祐真は受付に腰掛け、はぁ、とため息を吐く。
すると紗雪が意外そうに話しかけてくる。
「他に用事があるなら、私が受付しておきますよ? 最近、頼んでた本がやってきたばかりですので」
そう言って紗雪は読んでいたハードカバーの本を掲げた。
カバーには祐真も知っている大御所のミステリー作家の名前が躍っている。紗雪の好みなのだろう。楽しみにしていたのか、頬が紅潮していた。
祐真はその姿を微笑ましく思いながら、言葉を返す。
「ま、どうせ予定もないし、ちゃんと仕事するよ」
「私もどうせ本を読んでいるだけだし、気にしなくていいですよ?」」
「いやその、えぇっと……」
「……河合くん?」
「あ、あはは」
紗雪の善意の申し出に口籠り、誤魔化し笑いをする祐真。何かあると言っているような反応だった。
何とも言えない空気の中、紗雪はスッと目を細めたかと思うと眉を寄せ、拙い曖昧な笑顔を作る。
「そうですか」
紗雪はそれだけを呟き、それ以上は追求するつもりはないようで本に視線を落とす。
今はそれが少し、ありがたかった。
◇
「祐真、今日はオレ、先に帰るわ」
「そっか」
放課後になるや、晃成はすぐさま帰宅した。
まだ、1人になりたいことだろう。それに祐真も今週前半は委員だ。
図書室で受付をしつつ紗雪おススメの小説を読んで時間を潰し、いつもよりかなり遅く学校を出る。家に帰る頃には、陽はすっかり落ちていた。
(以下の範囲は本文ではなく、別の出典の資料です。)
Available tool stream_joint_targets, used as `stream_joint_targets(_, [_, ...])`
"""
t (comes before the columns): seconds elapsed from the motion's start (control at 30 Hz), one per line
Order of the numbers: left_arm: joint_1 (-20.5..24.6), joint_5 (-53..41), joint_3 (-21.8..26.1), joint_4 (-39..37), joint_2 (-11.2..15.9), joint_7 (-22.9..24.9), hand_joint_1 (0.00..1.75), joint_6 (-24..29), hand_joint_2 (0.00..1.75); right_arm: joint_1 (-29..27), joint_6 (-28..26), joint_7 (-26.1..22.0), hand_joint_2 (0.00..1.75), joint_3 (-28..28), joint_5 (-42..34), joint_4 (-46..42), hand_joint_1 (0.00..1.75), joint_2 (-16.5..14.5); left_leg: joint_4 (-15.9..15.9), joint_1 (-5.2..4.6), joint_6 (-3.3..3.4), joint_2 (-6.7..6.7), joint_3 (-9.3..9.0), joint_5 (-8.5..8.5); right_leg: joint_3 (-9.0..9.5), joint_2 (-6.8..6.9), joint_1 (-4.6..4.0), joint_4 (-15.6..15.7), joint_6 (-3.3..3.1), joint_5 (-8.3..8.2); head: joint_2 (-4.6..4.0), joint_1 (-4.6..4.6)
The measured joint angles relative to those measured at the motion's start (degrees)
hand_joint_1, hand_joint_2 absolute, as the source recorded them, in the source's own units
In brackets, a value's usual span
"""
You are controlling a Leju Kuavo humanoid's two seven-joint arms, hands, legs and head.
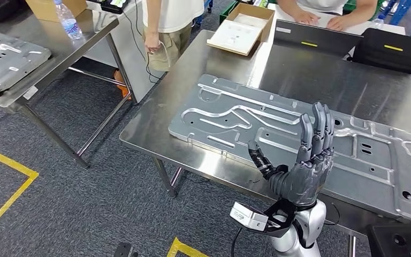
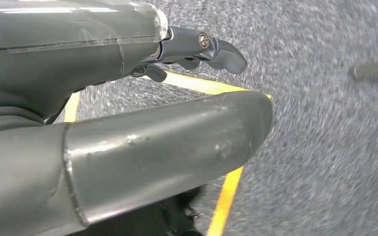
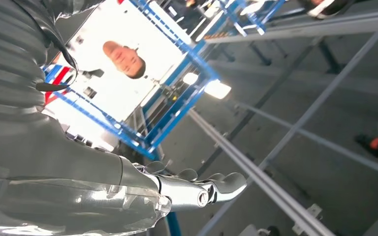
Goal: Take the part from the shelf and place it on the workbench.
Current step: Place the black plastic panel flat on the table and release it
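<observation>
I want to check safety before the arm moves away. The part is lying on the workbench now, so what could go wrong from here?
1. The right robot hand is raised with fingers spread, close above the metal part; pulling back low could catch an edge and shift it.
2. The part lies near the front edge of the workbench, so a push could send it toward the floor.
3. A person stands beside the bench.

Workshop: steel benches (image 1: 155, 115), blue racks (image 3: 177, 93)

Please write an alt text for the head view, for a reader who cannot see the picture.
A large flat grey stamped-metal part lies on a stainless steel workbench, and the right robot hand is raised above its near edge, fingers straight and apart, holding nothing. Two people are at the far side.
</observation>
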State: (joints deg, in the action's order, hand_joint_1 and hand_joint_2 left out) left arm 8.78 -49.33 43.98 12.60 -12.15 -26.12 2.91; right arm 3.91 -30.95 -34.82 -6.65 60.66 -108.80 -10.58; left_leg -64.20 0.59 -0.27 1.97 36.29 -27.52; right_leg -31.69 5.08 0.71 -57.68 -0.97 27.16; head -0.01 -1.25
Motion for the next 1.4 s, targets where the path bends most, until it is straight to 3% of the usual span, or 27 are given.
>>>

自分の部屋へ直行した祐真は、制服のままゴロリとベッドに寝転びながら、晃成と莉子について思い巡らす。
「…………はぁ」
しかしいくら考えたところで、妙案は思い浮かばない。状況も色々複雑だ。大きなため息が零れるばかり。
スマホにはまだ、誰からの連絡もなかった。
こんな時に空気が読めないかもと思いつつも、4人のグループチャットを開きつつ、伝えるべきことを打ち込んでいく。
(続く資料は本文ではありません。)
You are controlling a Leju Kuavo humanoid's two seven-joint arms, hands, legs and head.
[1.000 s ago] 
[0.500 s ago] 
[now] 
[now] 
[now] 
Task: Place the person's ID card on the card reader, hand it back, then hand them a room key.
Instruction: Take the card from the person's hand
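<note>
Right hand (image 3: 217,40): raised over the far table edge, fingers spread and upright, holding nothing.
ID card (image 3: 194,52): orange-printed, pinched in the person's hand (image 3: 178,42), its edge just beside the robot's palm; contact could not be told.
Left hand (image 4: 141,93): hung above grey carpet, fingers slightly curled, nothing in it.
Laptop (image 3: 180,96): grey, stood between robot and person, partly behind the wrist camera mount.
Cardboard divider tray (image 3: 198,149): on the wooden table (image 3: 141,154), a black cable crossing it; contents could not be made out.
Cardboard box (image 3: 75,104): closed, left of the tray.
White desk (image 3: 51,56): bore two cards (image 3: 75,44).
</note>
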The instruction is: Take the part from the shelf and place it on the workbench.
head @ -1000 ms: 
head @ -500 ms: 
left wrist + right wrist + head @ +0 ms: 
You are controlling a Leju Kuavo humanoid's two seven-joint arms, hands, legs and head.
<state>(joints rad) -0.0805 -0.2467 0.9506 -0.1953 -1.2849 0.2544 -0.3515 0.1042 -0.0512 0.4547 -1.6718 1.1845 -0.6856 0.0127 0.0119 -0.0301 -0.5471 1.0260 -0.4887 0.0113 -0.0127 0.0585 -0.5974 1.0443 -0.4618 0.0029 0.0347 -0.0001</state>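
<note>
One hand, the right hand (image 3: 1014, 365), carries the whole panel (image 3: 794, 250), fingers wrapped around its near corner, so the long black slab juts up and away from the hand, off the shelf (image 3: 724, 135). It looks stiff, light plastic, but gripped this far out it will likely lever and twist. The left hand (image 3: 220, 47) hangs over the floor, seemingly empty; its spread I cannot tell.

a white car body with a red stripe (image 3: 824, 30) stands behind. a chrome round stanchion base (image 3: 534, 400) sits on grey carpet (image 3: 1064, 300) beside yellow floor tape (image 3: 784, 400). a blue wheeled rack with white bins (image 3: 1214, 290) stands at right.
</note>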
《今週の前半、委員の当番だった。今度は本当に。だから、明日と明後日は先に行く》
するとすぐさま涼香と莉子の既読が付き、返事が書き込まれた。
《なら、私たちも合わせて早く行きますよ! 河合先輩、どれくらい早く行きます?》
《えっと、15分くらい。いつもより2本早いやつ》
《ではそれで! すずちゃん、晃成先輩には首に縄付けてでも引っ張ってきてね!》
《わ、わかった》
今朝のことを思えば、文面から滲み出る莉子のテンションはやけに高く、面食らってしまう。
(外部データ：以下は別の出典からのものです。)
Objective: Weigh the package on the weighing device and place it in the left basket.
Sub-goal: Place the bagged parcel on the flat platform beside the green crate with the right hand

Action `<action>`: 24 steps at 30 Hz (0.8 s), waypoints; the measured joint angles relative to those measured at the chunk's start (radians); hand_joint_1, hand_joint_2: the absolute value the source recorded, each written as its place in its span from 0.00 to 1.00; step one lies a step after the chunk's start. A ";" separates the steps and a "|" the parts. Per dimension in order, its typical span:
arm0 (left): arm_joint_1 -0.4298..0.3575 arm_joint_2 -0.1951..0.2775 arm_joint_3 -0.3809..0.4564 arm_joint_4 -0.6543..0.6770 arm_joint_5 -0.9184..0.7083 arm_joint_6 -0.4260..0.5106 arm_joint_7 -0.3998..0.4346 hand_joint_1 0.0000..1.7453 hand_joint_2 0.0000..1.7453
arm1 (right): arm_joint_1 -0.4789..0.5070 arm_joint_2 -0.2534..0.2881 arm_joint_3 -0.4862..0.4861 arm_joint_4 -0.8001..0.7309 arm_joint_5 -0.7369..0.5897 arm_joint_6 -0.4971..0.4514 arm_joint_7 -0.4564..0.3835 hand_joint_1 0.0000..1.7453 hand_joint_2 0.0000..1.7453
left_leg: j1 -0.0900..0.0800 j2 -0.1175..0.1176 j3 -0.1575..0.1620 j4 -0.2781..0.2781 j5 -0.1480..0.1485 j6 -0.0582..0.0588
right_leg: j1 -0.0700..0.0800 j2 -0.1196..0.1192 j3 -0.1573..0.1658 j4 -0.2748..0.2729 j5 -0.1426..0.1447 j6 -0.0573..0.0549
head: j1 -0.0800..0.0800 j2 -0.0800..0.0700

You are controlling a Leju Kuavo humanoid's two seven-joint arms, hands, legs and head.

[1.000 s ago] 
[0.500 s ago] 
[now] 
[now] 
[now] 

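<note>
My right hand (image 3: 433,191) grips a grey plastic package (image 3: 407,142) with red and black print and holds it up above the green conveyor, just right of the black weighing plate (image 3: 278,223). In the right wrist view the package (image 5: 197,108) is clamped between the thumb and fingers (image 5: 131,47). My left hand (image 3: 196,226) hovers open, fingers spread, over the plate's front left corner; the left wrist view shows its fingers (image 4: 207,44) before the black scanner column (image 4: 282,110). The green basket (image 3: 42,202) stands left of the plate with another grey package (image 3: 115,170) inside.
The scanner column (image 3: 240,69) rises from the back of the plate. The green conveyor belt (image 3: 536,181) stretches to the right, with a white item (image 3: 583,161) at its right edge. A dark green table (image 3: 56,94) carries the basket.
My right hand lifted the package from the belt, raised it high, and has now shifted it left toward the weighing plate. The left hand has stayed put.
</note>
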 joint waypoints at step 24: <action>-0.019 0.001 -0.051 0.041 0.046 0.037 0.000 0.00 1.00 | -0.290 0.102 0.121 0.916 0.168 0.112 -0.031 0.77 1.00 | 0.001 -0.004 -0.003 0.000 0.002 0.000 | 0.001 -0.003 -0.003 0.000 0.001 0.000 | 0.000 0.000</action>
まったくもって何がどうなっているのかわからなかった。モヤモヤを募らせつつ、唖然とすることしばし。
祐真は一瞬の躊躇いの後、涼香へ電話を掛けた。
『ゆーくん?』
『なぁ、油長に何があったんだ? 今日、何も他に連絡もなかったし』
『あー、何かしたといえばしたし、何もしてないといえばしてないし』
『うん? よくわからんな……』
涼香の言うことに今一つ要領を得ない祐真。
涼香はさもありなんと苦笑を零す。
『えぇっとあの後さ、りっちゃんめちゃくちゃ落ち込んでたんだよね』
『まぁそうだろうな』
『で、あたしだけじゃなくて、周囲も放っておかなくて、色々励ましたの。放課後は甘いもので元気をチャージだって、ケーキバイキング! そして始まる皆の元カレやらの愚痴大会!』
『それは……巻き込まれてご愁傷様だな』
『ほんとだよぅ。……で、イヤな気持ちとかもやもやぜーんぶ吐き出しちゃってさ、あと皆にも焚きつけられたのもあって、今は一転、やる気漲るモードになっちゃって』
『器用、ていうか随分切り替え早いな』
『ね』
どうやら莉子は、この短期間ですぐに折り合いをつけたようだった。
なんだか拍子抜けで、悩んでいた自分に呆れてしまうくらい。
そしてお互いしみじみと、今回の件に関する感想を漏らす。
『恋愛って周囲も振り回されて、ほんと面倒臭いな』
『うん、ほんとバカみたいだって思う』
そう言って祐真と涼香は、困った声色で苦笑を零すのだった。